YOUR TASK =
State how many lines in the following entries contain the word "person". No other output.
+ + +
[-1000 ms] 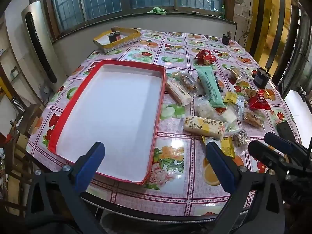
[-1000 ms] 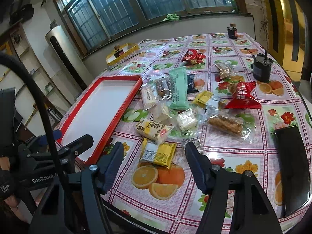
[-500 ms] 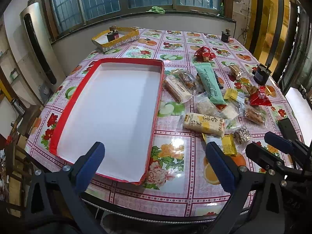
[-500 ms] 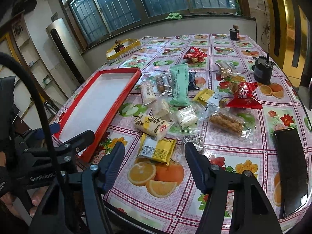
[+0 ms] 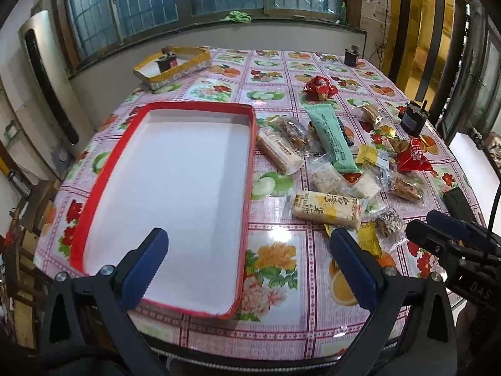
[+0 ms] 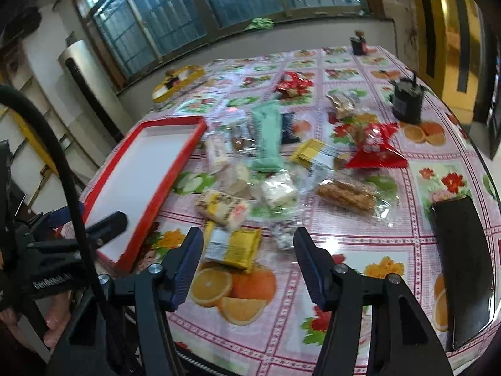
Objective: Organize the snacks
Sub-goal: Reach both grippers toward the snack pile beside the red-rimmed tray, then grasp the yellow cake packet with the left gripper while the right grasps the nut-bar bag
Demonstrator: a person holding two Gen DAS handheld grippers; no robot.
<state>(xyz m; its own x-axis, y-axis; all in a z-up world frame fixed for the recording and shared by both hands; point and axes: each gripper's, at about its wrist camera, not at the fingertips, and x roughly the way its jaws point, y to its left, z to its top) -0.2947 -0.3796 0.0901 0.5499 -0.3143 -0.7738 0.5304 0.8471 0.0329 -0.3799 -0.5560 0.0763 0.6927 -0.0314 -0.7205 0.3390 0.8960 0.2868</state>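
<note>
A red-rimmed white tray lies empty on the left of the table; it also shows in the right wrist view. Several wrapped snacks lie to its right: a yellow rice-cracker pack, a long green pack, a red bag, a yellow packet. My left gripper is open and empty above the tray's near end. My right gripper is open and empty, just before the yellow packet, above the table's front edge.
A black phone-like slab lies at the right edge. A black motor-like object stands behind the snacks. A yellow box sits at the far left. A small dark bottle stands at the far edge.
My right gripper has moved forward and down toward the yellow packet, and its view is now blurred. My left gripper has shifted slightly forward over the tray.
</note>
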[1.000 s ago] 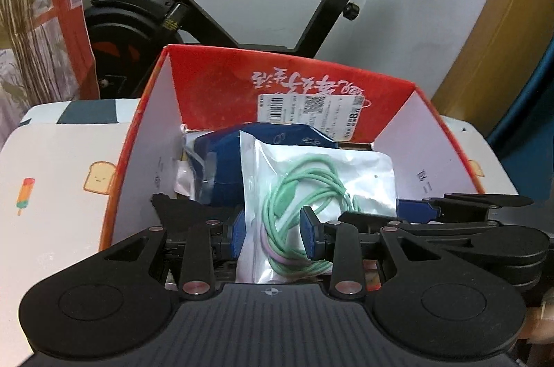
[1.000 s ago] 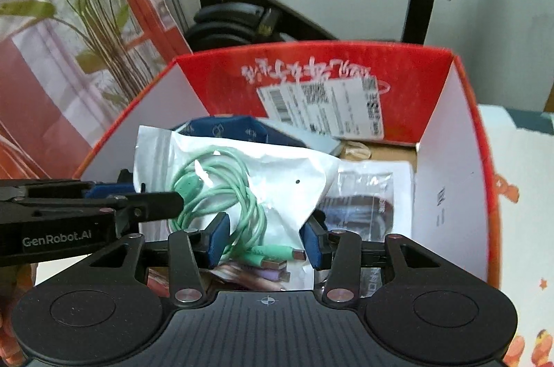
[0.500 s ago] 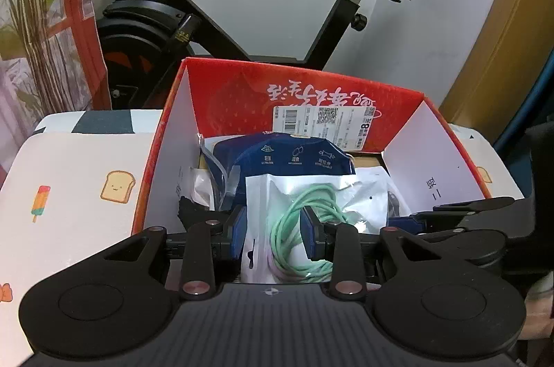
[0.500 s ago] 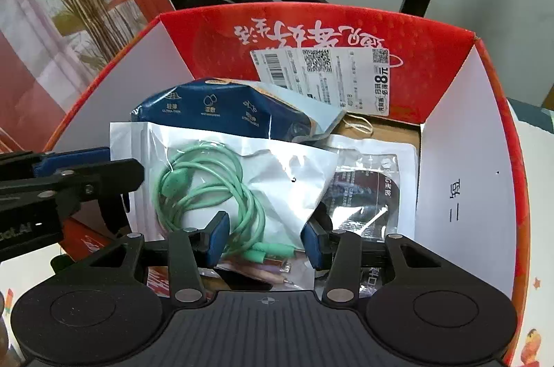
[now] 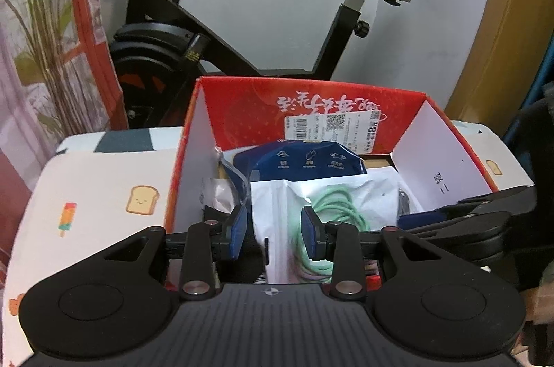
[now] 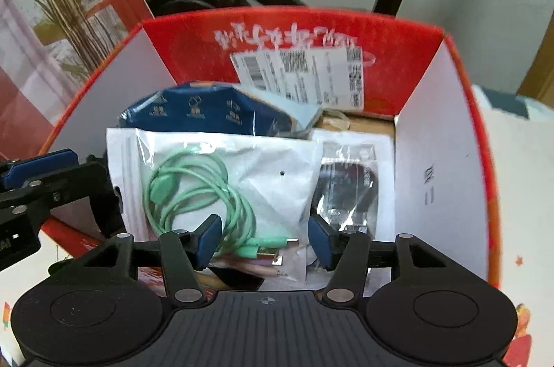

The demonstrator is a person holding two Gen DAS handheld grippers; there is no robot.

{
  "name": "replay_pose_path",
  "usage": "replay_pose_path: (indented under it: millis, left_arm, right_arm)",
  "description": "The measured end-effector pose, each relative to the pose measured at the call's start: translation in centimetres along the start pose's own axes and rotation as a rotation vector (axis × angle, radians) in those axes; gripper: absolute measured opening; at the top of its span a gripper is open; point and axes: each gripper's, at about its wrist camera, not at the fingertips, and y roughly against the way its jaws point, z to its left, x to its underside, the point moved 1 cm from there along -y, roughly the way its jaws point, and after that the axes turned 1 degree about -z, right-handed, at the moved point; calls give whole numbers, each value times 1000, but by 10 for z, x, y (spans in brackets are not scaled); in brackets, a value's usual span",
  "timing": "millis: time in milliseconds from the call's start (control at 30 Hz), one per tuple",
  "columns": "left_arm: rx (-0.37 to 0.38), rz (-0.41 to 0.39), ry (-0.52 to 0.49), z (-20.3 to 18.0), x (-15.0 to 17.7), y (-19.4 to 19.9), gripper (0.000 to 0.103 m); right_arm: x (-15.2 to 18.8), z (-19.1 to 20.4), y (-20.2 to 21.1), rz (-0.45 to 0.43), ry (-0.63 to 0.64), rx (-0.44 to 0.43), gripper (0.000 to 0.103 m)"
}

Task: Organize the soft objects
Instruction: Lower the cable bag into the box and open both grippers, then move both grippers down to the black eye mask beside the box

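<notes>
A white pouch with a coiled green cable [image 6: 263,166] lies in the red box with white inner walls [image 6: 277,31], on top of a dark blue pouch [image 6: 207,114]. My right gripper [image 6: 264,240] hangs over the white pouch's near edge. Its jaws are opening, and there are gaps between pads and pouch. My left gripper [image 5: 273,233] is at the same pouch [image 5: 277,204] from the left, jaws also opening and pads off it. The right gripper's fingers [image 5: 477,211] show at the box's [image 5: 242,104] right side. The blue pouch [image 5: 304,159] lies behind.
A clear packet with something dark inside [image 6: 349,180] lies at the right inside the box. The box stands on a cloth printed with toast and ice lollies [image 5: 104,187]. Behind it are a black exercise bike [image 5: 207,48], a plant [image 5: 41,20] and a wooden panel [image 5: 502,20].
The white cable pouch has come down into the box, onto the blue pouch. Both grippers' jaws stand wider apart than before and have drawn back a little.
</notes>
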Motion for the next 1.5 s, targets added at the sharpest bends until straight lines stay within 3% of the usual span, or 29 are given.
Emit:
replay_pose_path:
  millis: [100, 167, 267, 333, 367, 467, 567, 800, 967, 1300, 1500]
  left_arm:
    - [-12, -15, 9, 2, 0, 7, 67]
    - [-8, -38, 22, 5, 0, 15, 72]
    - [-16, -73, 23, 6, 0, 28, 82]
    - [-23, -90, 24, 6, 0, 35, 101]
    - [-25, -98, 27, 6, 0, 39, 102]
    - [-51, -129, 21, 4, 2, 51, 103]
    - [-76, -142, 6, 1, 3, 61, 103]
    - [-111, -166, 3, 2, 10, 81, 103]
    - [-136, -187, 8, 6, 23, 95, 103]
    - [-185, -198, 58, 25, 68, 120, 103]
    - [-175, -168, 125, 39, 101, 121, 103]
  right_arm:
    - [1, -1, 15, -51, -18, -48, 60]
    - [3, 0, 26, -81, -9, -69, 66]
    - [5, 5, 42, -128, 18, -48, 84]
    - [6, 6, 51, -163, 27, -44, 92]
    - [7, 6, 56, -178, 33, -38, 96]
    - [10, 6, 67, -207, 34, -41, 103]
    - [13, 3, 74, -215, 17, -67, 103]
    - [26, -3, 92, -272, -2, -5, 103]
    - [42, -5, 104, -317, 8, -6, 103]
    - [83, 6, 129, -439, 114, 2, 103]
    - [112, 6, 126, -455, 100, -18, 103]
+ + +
WRITTEN ANSWER =
2